I recently found this picture of me taken 4 days before that endo appointment.  I can see how thin I was – I’ve since put back on the 15 pounds I lost before my diagnosis, plus a few bonus pounds.  I can only imagine how much more weight I’d have lost if I didn’t get diagnosed when I did.  I’m grateful for my accidental diagnosis, and to the friend who dragged me to the emergency room that day.  I’m lucky to be here.


Saturday, June 23, 2018

The Bad Doctor

I recently saw my internist for my annual physical, and while I was there he reviewed a printed copy of my lab work.  Those labs included my A1c, an estimate of my average blood sugar over the past 2-3 months.  Here’s a summary of that conversation, along with my inner monologue as it progressed:

Doc, looking at my A1c:  “You’re not diabetic!”
Me:  “I wish, but with Type 1 that’s not going to happen.”  (Is he joking?  He has to be joking.)
Doc:  “Do you take medication?”
Me:  “Um…just the insulins.”  (Oh crap, he’s not joking.)
Doc:  “Do you get that from me or an endocrinologist?”
Me:  “My endocrinologist.”  (I need a new doctor.)

This really happened, with a doctor associated with one of the highest rated hospitals in the country.  I realize he’s not a specialist and isn’t going to know all of the minute details about T1 vs.

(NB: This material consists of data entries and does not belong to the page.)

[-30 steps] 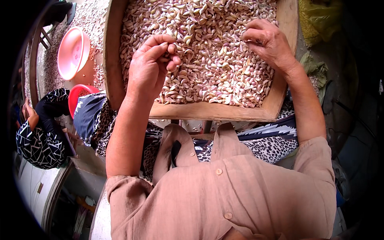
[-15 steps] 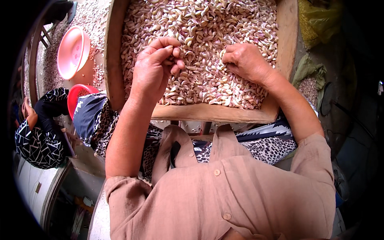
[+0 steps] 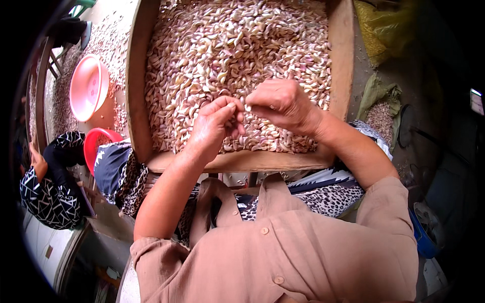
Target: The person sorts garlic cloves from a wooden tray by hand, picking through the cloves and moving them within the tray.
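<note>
A wooden-sided tray (image 3: 342, 55) in front of me is filled with loose garlic cloves (image 3: 202, 65), pale with purple-pink skins. Over the near part of the heap, my left hand (image 3: 216, 123) is closed in a pinch, thumb against forefinger. Whatever those fingers hold is too small to make out. My right hand (image 3: 285, 105) is pinched too, its fingertips almost meeting the left ones. A small whitish piece, seemingly a garlic clove (image 3: 248, 107), shows at the right fingertips.
On the left are a pink basin (image 3: 103, 83), a red basin (image 3: 90, 151) and another person in black-and-white patterned clothing (image 3: 53, 197). A yellow sack (image 3: 384, 28) and a green sack (image 3: 371, 93) lie right of the tray. Patterned cloth (image 3: 328, 194) covers my lap.
My right hand has moved left and nearer, from the cloves to my left hand. My left hand has come lower and slightly right. The whole view has shifted a little.
</note>
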`<state>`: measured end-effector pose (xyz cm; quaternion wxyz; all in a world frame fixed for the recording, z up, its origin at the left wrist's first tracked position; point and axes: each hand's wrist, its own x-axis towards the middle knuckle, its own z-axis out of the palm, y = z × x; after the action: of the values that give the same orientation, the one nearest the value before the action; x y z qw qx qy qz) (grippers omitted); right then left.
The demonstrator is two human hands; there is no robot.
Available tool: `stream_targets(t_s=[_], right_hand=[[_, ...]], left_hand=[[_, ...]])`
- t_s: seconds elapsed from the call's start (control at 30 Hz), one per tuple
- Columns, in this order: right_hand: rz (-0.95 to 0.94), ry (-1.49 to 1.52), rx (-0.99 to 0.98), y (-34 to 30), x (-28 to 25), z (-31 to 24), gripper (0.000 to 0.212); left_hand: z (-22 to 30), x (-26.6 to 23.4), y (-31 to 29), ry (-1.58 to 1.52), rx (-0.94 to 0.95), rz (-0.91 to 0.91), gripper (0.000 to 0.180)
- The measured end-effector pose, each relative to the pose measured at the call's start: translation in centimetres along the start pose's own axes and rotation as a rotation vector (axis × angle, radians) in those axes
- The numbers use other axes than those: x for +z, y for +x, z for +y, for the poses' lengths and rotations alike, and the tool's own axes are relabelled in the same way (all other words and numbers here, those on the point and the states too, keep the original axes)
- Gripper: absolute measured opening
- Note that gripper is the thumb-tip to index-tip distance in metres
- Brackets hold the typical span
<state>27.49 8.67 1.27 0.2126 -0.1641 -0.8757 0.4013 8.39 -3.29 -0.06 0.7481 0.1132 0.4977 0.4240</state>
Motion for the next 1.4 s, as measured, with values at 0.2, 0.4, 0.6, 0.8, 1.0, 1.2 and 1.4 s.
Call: stream_targets(t_s=[0.2,0.4,0.6,0.8,1.0,1.2,1.4], right_hand=[[0.036,-0.056,-0.020,-0.2,0.5,0.1,0.010],[0.012,-0.225,0.074,-1.0,0.2,0.5,0.013],[-0.005,-0.369,0.190,-1.2,0.1,2.1,0.022],[0.266,-0.580,0.330,0.5,-5.8,7.0,0.032],[0.412,-0.516,0.402,1.6,-6.0,11.4,0.046],[0.286,-0.297,0.425,2.5,-3.8,11.8,0.052],[-0.008,0.021,0.361,3.9,-1.0,7.5,0.051]], left_hand=[[-0.9,0.3,0.5,0.001,-0.039,0.067,0.020],[-0.4,-0.1,0.6,-0.018,0.040,0.080,0.021],[0.0,-0.7,0.6,-0.054,0.060,0.073,0.020],[0.7,-0.5,0.5,-0.067,0.075,0.101,0.020],[1.5,-1.2,0.2,-0.082,0.127,0.068,0.019],[2.0,-1.1,-0.1,-0.097,0.148,0.076,0.019],[2.1,-1.8,0.3,-0.107,0.185,0.089,0.022]])
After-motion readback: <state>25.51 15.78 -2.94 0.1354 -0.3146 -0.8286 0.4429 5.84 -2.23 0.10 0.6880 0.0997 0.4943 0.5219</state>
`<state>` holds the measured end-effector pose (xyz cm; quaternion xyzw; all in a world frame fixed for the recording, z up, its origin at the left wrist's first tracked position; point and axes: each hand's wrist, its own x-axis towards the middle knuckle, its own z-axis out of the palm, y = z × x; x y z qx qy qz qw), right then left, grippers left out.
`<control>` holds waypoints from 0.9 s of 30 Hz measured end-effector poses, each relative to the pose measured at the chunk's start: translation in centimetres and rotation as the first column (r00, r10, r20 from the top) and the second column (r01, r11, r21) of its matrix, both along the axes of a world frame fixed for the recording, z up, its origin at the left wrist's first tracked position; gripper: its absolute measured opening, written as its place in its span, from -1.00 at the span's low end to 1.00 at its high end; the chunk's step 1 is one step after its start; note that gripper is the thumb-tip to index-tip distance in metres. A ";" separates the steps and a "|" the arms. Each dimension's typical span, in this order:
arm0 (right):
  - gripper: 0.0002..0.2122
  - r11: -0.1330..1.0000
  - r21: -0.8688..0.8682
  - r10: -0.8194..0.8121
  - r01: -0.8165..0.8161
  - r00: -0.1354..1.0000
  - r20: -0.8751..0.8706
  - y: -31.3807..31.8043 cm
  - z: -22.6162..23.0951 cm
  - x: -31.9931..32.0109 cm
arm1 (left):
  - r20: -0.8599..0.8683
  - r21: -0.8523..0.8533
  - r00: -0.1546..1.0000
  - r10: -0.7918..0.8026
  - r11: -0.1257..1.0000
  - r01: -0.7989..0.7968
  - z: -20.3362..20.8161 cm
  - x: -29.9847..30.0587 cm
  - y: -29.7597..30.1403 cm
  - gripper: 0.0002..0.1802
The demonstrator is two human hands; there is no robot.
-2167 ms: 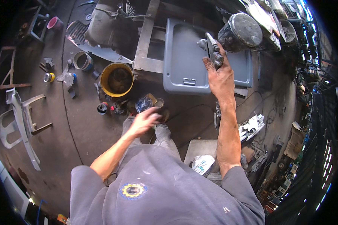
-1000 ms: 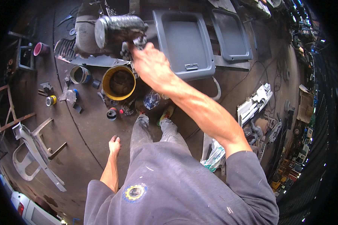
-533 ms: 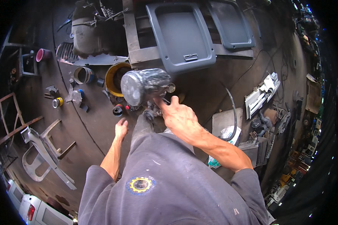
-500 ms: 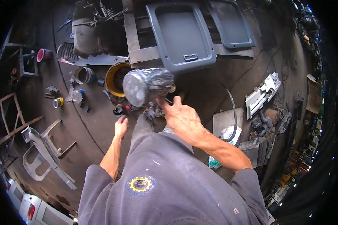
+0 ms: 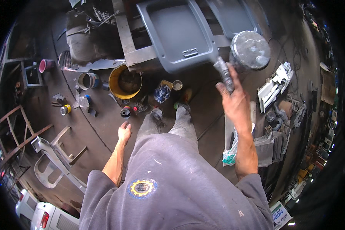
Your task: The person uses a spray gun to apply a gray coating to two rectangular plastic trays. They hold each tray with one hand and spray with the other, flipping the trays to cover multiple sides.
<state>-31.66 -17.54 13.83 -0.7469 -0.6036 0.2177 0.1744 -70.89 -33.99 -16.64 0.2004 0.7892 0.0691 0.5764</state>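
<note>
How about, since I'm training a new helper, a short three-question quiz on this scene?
1. Multiple choice: what does the right hand hold?
A) a hammer
B) a spray gun
C) a paint roller

2. True or false: the left hand is gripping a pink container.

3. Fill in the blank: the inner wall of the widest open bucket is ____ in colour.

Key:
1. B, the spray gun.
2. False; no container shows in that hand.
3. Yellow.
</note>
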 end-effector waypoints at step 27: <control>-0.41 0.978 -0.207 -0.110 0.019 0.895 -0.433 -2.2 0.1 7.0 | 0.484 0.331 0.807 0.338 0.783 -0.527 4.1 10.3 47.2 -0.11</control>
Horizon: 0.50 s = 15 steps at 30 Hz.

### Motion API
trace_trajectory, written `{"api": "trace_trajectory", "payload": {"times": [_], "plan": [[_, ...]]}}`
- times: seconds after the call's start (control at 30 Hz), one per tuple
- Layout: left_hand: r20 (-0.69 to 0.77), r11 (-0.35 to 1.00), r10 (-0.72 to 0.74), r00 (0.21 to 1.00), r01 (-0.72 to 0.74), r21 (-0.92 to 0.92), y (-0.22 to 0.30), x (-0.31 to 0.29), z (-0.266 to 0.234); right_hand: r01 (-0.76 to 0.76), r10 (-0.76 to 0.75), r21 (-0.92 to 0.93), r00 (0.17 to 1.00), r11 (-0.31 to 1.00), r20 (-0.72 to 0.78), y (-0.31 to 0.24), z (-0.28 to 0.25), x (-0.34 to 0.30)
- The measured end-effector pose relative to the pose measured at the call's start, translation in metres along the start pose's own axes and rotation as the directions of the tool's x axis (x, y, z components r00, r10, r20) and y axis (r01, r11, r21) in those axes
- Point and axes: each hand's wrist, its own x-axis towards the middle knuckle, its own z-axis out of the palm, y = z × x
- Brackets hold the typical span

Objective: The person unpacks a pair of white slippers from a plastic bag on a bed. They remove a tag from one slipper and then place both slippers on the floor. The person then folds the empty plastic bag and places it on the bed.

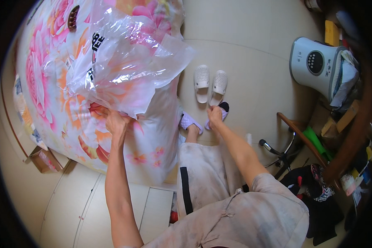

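A large clear plastic bag (124, 78) with dark printing lies spread and crumpled over the flowered bedding (91, 144). At its near edge my left hand (116, 122) is closed, with the plastic gathered at its fingers; the fingertips are partly hidden. My right hand (214, 117) is closed like a fist in the air, to the right of the bed and above my feet. Whether anything small is inside it cannot be made out. A brown claw hair clip (73, 18) rests on the bedding at the far left, beyond the bag.
White perforated slippers (201, 84) stand on the floor beside the bed, just beyond my lilac slippers (191, 121). To the right are a pale blue-grey appliance (312, 62), a wheeled chair base (282, 156) and a cluttered heap. White drawers (76, 206) stand at the lower left.
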Motion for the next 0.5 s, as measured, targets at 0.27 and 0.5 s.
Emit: {"api": "trace_trajectory", "payload": {"times": [0.27, 0.5], "plan": [[0.016, 0.998, 0.049, 0.999, -0.05, 0.043, -0.006, 0.005, 0.006, 0.107, -0.187, 0.243, 0.923, 0.964, 0.337, -0.059, -0.052, -0.138], [-0.358, 0.988, 0.149, 0.922, -0.127, 0.084, -0.012, 0.003, 0.023, 0.07, -0.251, 0.392, 0.866, 0.917, 0.432, -0.108, -0.074, -0.188]]}}
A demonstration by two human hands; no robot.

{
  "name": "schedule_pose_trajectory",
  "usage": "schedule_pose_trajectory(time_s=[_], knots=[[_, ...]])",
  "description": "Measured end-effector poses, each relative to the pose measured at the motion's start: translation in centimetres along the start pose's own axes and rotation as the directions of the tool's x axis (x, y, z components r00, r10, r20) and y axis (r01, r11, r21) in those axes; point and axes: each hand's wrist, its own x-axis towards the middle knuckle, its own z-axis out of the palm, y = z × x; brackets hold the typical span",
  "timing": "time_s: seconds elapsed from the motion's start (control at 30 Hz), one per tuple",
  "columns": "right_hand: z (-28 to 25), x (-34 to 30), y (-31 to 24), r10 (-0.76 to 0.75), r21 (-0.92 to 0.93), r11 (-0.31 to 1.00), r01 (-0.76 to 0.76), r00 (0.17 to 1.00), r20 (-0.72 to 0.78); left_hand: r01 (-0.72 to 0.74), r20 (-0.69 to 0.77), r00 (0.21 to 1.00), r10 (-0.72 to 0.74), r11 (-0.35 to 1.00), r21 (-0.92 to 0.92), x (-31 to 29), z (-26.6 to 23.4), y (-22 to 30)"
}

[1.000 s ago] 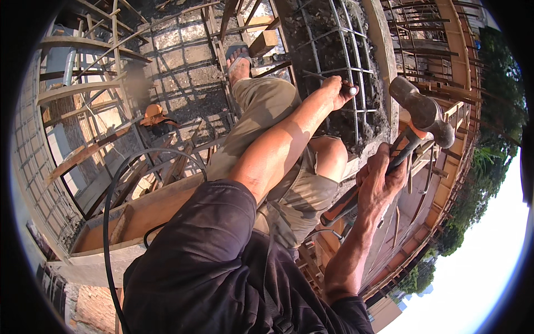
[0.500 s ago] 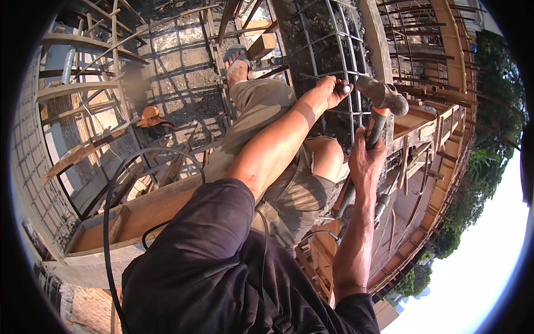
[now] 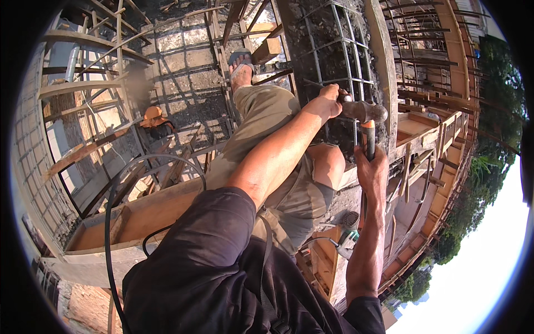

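Note:
My left hand (image 3: 332, 102) is closed in a fist round a chisel-like metal rod (image 3: 347, 98); only its pale butt end shows, and its other end is hidden. Fingers wrapped round the dark handle, my right hand (image 3: 372, 165) grips a hammer (image 3: 364, 112) with a heavy, dull metal head and an orange band below it. The hammer head is right beside the rod's butt end; I cannot tell whether they touch. Both hands are over a steel rebar cage (image 3: 347, 40) in a trough with dark, rough concrete.
A timber formwork board (image 3: 384, 72) borders the cage on the right. Below my right forearm lies a green power tool (image 3: 349, 239) with a cable. A black hose (image 3: 108, 239) loops at left. Lower down, a person in an orange helmet (image 3: 153, 117) is among timbers and a rebar grid.
The hammer head has swung left and down to the rod's butt end, its handle turning more upright. My right hand has lowered slightly; my left hand keeps its grip on the rod.

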Motion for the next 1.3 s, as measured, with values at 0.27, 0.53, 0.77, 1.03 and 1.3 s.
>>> schedule_pose_trajectory(time_s=[0.27,0.53,0.77,1.03,1.3], knots=[[0.0,-6.0,3.6,0.324,0.328,0.895,-0.302,0.946,-0.016,0.015,-0.026,1.0,-0.015,0.999,0.038,2.7,5.2,-6.0],[-1.0,-8.6,5.5,0.401,0.455,0.821,-0.343,0.916,-0.032,0.032,-0.209,0.977,0.039,0.946,0.324,-2.0,-0.9,-3.0],[0.4,-11.6,6.6,0.35,0.545,0.782,-0.302,0.937,0.016,-0.027,-0.185,0.971,0.152,0.839,0.543,-4.5,-11.7,-1.3],[1.7,-16.8,7.6,0.404,0.538,0.755,-0.375,0.912,0.069,0.094,-0.22,0.868,0.445,0.289,0.953,-7.9,-12.9,-4.1],[4.0,-18.2,7.5,0.431,0.617,0.655,-0.435,0.887,0.167,0.027,0.069,0.757,0.65,-0.136,0.99,-6.6,-14.4,0.0]])
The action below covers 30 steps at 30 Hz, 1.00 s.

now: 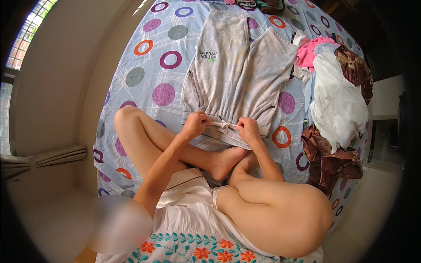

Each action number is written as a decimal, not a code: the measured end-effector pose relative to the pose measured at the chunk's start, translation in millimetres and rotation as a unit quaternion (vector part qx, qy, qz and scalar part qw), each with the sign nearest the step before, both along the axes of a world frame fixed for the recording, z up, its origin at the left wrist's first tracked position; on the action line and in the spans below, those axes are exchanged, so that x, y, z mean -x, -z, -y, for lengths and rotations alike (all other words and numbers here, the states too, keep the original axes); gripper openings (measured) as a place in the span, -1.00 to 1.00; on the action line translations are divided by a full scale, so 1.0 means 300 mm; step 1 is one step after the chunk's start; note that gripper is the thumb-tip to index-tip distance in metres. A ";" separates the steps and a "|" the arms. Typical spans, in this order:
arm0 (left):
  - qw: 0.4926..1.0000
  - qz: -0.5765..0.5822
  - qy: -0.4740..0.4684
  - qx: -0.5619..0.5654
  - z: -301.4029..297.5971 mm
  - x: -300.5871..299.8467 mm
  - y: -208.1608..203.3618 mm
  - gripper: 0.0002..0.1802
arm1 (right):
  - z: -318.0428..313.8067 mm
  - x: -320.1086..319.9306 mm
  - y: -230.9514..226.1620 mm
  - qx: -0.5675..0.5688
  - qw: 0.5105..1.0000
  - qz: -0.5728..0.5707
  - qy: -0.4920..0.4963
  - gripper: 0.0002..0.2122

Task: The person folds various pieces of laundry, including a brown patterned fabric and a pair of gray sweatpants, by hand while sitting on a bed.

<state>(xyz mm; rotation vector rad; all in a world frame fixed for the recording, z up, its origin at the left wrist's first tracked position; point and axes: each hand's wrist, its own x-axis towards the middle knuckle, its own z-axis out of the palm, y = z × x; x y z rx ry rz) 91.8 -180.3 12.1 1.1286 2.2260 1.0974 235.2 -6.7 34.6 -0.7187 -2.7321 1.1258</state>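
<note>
The knotted white drawstring [225, 125] of light-grey fabric trousers [230, 74], spread on a pale-blue circle-patterned bedsheet [124, 94], is pinched by left hand [196, 124] and right hand [249, 131]. The bedsheet is crowded by crumpled white, pink and brown cloth [340, 101] at right, crossed legs [272, 201] below.

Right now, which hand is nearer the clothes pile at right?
Right. The right hand is left of the clothes pile, apart from it; the left hand is farther left.

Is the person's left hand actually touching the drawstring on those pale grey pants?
Touching. The head view shows the left hand pinching one side of the drawstring, which stretches from its grip across to the right hand.
</note>
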 end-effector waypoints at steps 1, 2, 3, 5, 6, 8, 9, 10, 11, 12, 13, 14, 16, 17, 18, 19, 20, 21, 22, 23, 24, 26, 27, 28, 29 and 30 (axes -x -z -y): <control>1.000 -0.006 0.006 0.006 -0.002 0.005 -0.007 -0.84 | -0.005 -0.001 -0.008 0.033 0.999 -0.003 0.003 -0.88; 1.000 0.016 0.001 0.013 0.001 0.008 -0.016 -0.77 | -0.011 -0.008 -0.019 0.065 0.998 -0.006 0.006 -0.87; 0.999 0.042 -0.003 0.021 0.007 0.007 -0.046 -0.70 | -0.014 -0.016 -0.045 0.099 0.995 -0.007 0.011 -0.86; 0.998 -0.012 0.015 0.056 0.022 0.022 -0.094 -0.57 | -0.039 -0.043 -0.107 0.033 0.999 0.007 0.012 -0.78; 0.992 -0.092 0.034 0.085 0.048 0.045 -0.114 -0.52 | -0.040 -0.052 -0.140 0.003 1.000 0.013 0.010 -0.73; 0.968 -0.172 0.070 0.170 0.073 0.067 -0.169 -0.44 | -0.028 -0.096 -0.187 -0.067 0.996 0.040 -0.040 -0.65; 0.963 -0.176 0.073 0.190 0.075 0.074 -0.165 -0.45 | -0.019 -0.121 -0.199 -0.103 0.991 0.054 -0.065 -0.60; 0.958 -0.182 0.076 0.210 0.076 0.084 -0.158 -0.45 | -0.008 -0.139 -0.192 -0.115 0.987 0.084 -0.079 -0.60; 0.952 -0.187 0.079 0.230 0.080 0.092 -0.148 -0.45 | 0.005 -0.154 -0.183 -0.126 0.986 0.084 -0.076 -0.63; 0.951 -0.192 0.089 0.225 0.087 0.096 -0.129 -0.43 | 0.020 -0.165 -0.174 -0.136 0.984 0.084 -0.074 -0.66; 0.951 -0.200 0.104 0.213 0.089 0.101 -0.123 -0.46 | 0.025 -0.171 -0.169 -0.147 0.983 0.085 -0.069 -0.70; 0.950 -0.208 0.118 0.201 0.092 0.105 -0.118 -0.48 | 0.023 -0.175 -0.167 -0.153 0.981 0.093 -0.075 -0.72; 0.940 -0.238 0.139 0.199 0.091 0.102 -0.097 -0.55 | 0.019 -0.180 -0.166 -0.165 0.977 0.107 -0.086 -0.74; 0.932 -0.260 0.144 0.209 0.087 0.096 -0.082 -0.59 | 0.016 -0.184 -0.162 -0.166 0.978 0.096 -0.082 -0.74; 0.922 -0.283 0.150 0.218 0.084 0.092 -0.067 -0.63 | 0.012 -0.190 -0.155 -0.167 0.979 0.085 -0.077 -0.74; 0.929 -0.272 0.132 0.212 0.087 0.100 -0.065 -0.66 | 0.006 -0.187 -0.145 -0.167 0.981 0.071 -0.075 -0.74; 0.936 -0.262 0.115 0.205 0.091 0.114 -0.064 -0.70 | -0.005 -0.183 -0.139 -0.178 0.980 0.065 -0.067 -0.77; 0.942 -0.251 0.097 0.198 0.096 0.125 -0.063 -0.73 | -0.019 -0.179 -0.132 -0.189 0.979 0.059 -0.058 -0.80; 0.944 -0.256 0.073 0.195 0.101 0.133 -0.062 -0.75 | -0.029 -0.176 -0.126 -0.200 0.977 0.053 -0.049 -0.83; 0.946 -0.261 0.050 0.188 0.096 0.137 -0.071 -0.76 | -0.035 -0.172 -0.139 -0.200 0.977 0.067 -0.035 -0.84; 0.947 -0.265 0.026 0.181 0.091 0.140 -0.080 -0.78 | -0.041 -0.169 -0.153 -0.201 0.976 0.082 -0.021 -0.85; 0.954 -0.217 -0.042 0.203 0.083 0.141 -0.097 -0.82 | -0.048 -0.155 -0.176 -0.186 0.976 0.114 0.016 -0.86; 0.955 -0.192 -0.079 0.214 0.085 0.143 -0.110 -0.84 | -0.043 -0.134 -0.192 -0.171 0.976 0.131 0.038 -0.86; 0.966 -0.147 -0.117 0.178 0.074 0.150 -0.108 -0.80 | -0.048 -0.122 -0.207 -0.158 0.974 0.150 0.064 -0.86; 0.972 -0.102 -0.154 0.143 0.065 0.161 -0.105 -0.76 | -0.058 -0.108 -0.202 -0.142 0.978 0.110 0.104 -0.84; 0.974 -0.057 -0.192 0.107 0.062 0.171 -0.103 -0.72 | -0.067 -0.088 -0.180 -0.124 0.980 0.068 0.141 -0.83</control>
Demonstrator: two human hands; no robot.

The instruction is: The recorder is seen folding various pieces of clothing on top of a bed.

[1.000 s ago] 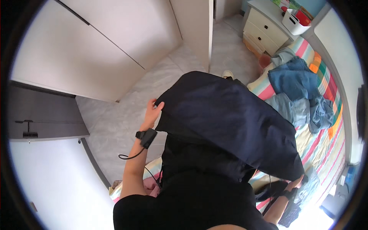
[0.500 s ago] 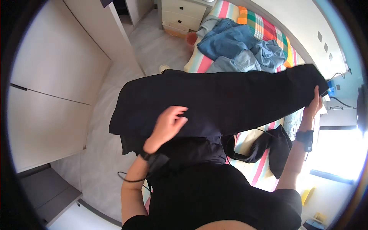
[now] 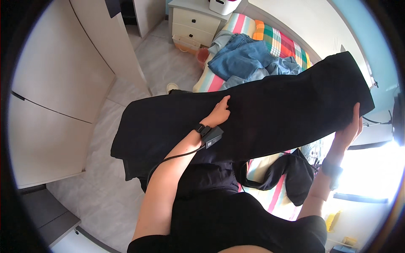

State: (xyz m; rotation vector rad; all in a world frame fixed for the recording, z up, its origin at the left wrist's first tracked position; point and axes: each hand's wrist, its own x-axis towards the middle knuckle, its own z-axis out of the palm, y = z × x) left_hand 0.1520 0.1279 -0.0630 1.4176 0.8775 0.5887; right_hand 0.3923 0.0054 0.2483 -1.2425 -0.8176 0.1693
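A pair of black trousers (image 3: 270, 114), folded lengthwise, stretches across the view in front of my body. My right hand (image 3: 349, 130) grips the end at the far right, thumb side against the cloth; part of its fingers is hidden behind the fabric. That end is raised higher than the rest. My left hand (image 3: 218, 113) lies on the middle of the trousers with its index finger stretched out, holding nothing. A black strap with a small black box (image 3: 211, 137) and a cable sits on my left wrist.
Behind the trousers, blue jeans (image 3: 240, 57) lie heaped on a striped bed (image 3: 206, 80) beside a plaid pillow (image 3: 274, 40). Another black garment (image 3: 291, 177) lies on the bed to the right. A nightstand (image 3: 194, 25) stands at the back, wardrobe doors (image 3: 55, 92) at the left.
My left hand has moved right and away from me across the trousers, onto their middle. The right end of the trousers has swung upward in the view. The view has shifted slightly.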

T2.  That’s exactly why I don’t see him for my Type 1.  However…he’s a doctor and should at a minimum know there are two different types of diabetes and that no matter how low my average is I’m still diabetic because there is no cure.

By the end of the appointment he was referring to me almost as a diagnosis code, calling me “diabetic type 1.”  I’m not sure what the exact problem was.  Does he not know what Type 1 is?  Does he think it’s really just “juvenile diabetes?”  Maybe he thinks I’m actually Type 2?  He did tell me my A1c is impossible for a T1, which is obviously incorrect.  Regardless, this is the last year I’ll be using this doctor.  Next year I’ll move on and hopefully I have better luck with the next contestant.  If not I’ll keep trying until I do!

This has nothing to do with T1, it's my sister's beautiful doodle challenging me to get a good picture of her last weekend.  She'd rather lick my face than cooperate.